In addition, we examined all the specimens of Rosaceae housed
in herbaria and botanical gardens in China and borrowed many plant
specimens from other countries. We mainly studied herbarium materials,
but we also observed living plants in the field. Using evidence
from morphology, distribution, and ecology, we investigated the
Rosaceae for a long time and finally published the account, treating
more than 900 species belonging to the four subfamilies and 55
genera, in volumes 36, 37 and 38 of Flora Reipublicae Popularis
Sinicae. The four subfamilies are the Spiraeoideae, Maloideae,
Rosoideae, and Prunoideae (Amygdaloideae).
I would like to give a brief overview of the work
that I have undertaken concerning the subfamily Maloideae and
the other subfamilies of the Rosaceae for the Flora of China.
In Maloideae, I worked on five genera for the English
edition of the Flora of China, i.e., Sorbus (63-65
spp.), Cotoneaster (ca. 60 spp.), Photinia (45 spp.),
Stranvaesia (5 spp.), and Dichotomanthes (1 sp.).
Some problems exist in the above-mentioned genera. For instance,
in the genera Sorbus and Photinia, the generic limits
recognized by different authors have varied greatly so it is has
been difficult to deal with the plants in China without additional
evidence. We have not divided the genus Sorbus into smaller
genera in the Flora of China.
In the genus Cotoneaster, there is the difficult
problem of apomicts. Dr. Klotz discovered and published many microspecies,
some of which are purportedly distributed in SW Yunnan. Based
on morphological disjunctions and distributions, we have dealt
with some species but due to the lack of type specimens, a few
species recognized by Klotz still remain to be addressed.
In the subfamily Spiraeoideae, I studied Spiraea
with Professor T. T. Yü. There are more than 60 species in
this genus. We published a new system for this genus.
In the subfamily Rosoideae, I studied the genus Rubus.
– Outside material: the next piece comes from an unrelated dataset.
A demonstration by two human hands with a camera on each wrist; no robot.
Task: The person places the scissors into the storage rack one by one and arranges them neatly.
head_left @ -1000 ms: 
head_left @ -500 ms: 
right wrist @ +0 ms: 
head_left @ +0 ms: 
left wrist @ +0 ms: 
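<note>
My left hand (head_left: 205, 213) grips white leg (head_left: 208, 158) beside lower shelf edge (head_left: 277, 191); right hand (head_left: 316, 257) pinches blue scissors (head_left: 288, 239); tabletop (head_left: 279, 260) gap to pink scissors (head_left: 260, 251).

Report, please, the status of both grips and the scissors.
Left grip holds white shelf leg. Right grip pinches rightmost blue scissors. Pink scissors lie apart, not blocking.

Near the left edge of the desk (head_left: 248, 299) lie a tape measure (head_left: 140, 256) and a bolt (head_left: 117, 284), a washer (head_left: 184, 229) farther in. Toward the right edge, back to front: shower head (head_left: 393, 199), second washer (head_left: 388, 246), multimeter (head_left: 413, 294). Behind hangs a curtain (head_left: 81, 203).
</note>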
It is one of the largest genera in the Rosaceae, consisting of
more than 750 species worldwide, of which about 200 species have
been recognized in China. The members of this genus are polymorphic,
variable, and very complicated. After detailed analysis and investigation,
we found that this genus evolved from shrubs to herbs. From a
phylogenetic point-of-view, based upon the evolutionary tendency
of morphological features, chromosome numbers of species recorded
in the literature, and the distribution patterns of species, we
revised Focke's system and suggested a new systematic arrangement
of Chinese Rubus. The arrangement of sections is now presented
in a reverse order from Focke's system. In addition, we discovered
many new species and made new combinations.
In the subfamily Prunoideae (Amygdaloideae), the
generic delimitation of the genus Prunus is also in dispute.
The number of genera recognized by different authors has varied.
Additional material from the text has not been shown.